Le proteste di questi giorni sono la conseguenza di quel che era iniziato alla fine dell’estate: sermoni su sermoni d’un crescente numero di imam contro il ministro della Giustizia, Zahid Hamid, accusato di blasfemia. La sua colpa è aver introdotto un protocollo ‘laicizzato’ per i ministri del governo che, quando giurano fedeltà, non devono far più riferimento al profeta Maometto. La modifica viene considerata un atto gravissimo, al quale il ministro ha cercato di rimediare scusandosi. Ma il giovanissimo partito dei Tehreek non ha voluto sentir ragioni e chiede le dimissioni del politico.

Nel contempo la campagna dei predicatori contro ciò che viene definito un degrado di costumi delle Istituzioni politiche ha fatto decine di migliaia di proseliti e i sit-in pacifici di inizio novembre son finiti sulle barricate. Lo stesso gruppo islamista sta riscontrando un formidabile consenso; sorto da un paio d’anni il movimento Tehreek ha nelle recente elezioni fatto segnare il 7% di consensi elettorali, un vero boom per una formazione esordiente. A dimostrazione di come il substrato pakistano sia apertissimo ai richiami d’un confessionalismo politico che assume connotati cangianti.
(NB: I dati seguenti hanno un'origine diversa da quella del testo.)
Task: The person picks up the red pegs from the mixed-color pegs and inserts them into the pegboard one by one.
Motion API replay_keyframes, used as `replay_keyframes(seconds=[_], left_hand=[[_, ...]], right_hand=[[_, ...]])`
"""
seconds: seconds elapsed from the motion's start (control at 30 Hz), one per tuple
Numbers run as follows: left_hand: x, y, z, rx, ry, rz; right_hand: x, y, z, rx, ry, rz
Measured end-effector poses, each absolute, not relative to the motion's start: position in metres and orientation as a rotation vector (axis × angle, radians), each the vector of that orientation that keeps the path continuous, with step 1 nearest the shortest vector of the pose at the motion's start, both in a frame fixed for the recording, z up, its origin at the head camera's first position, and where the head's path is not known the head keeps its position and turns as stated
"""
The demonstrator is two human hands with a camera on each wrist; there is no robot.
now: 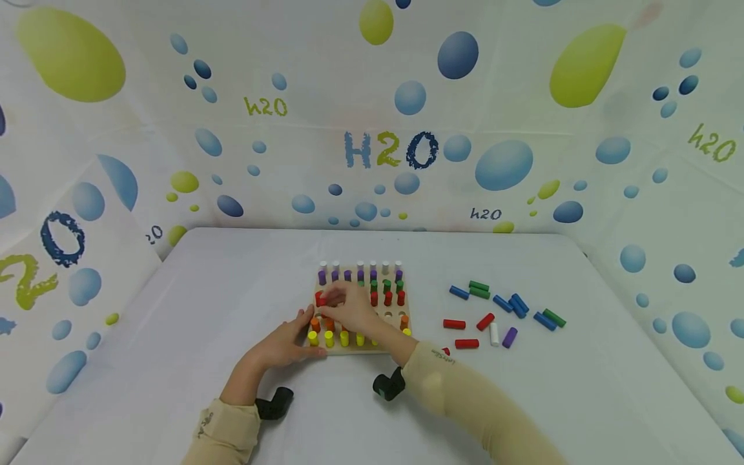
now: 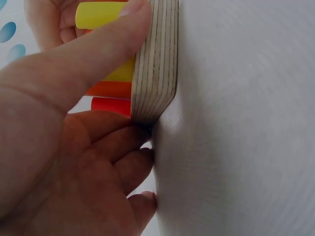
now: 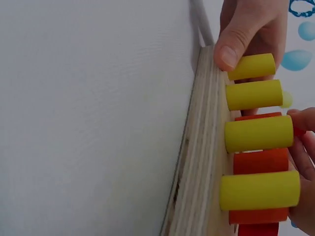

I gruppi armati di Taliban ortodossi sono da tempo presenti, e quelli dissidenti hanno da tre anni introdotto uno scontro ideologico su basi etniche in aree circoscritte (Waziristan), più terrore diffuso con stragi e attentati sui civili (la scuola di Peshawar, il parco-giochi di Lahore, la stessa Islamabad città delle Istituzioni). Ora si prospetta un ulteriore scenario: la protesta fondamentalista può diventare jihadismo di massa.

Anni addietro qualche caso si verificò in circostanze specifiche riguardanti prevalentemente simboli, come l’ambasciata statunitense assaltata da studenti islamisti in occasione delle vignette contro Maometto, ma al di là della reciprocamente ambigua alleanza fra Washington e Islamabad, è la politica nazionale a star stretta a un parte crescente di popolazione che riprende a guardare verso l’Islam politico, in una versione estrema rivolta alle masse.

Proprio questa è la posizione espressa dai Tehereek-i-Labaik Ya Rasool che si misurano sul terreno elettorale e, tramite il retroterra delle moschee, nelle piazze e nel braccio di ferro che può scaturire dal muro contro muro con l’establishment istituzionale. Occorre osservare cosa farà il Daesh, già apparso nella regione da oltre un anno per tessere rapporti coi talebani dissidenti, per un impegno, comunque, esclusivamente armato. Attualmente per l’Isis, sconfitto e allontanato dalla Siria, riparare su terreni di scontro del Medio Oriente vicino (Sinai) e lontano (Afghanistan e Pakistan) l’inserimento, con propri predicatori, fra le masse in subbuglio può rappresentare una ghiotta occasione.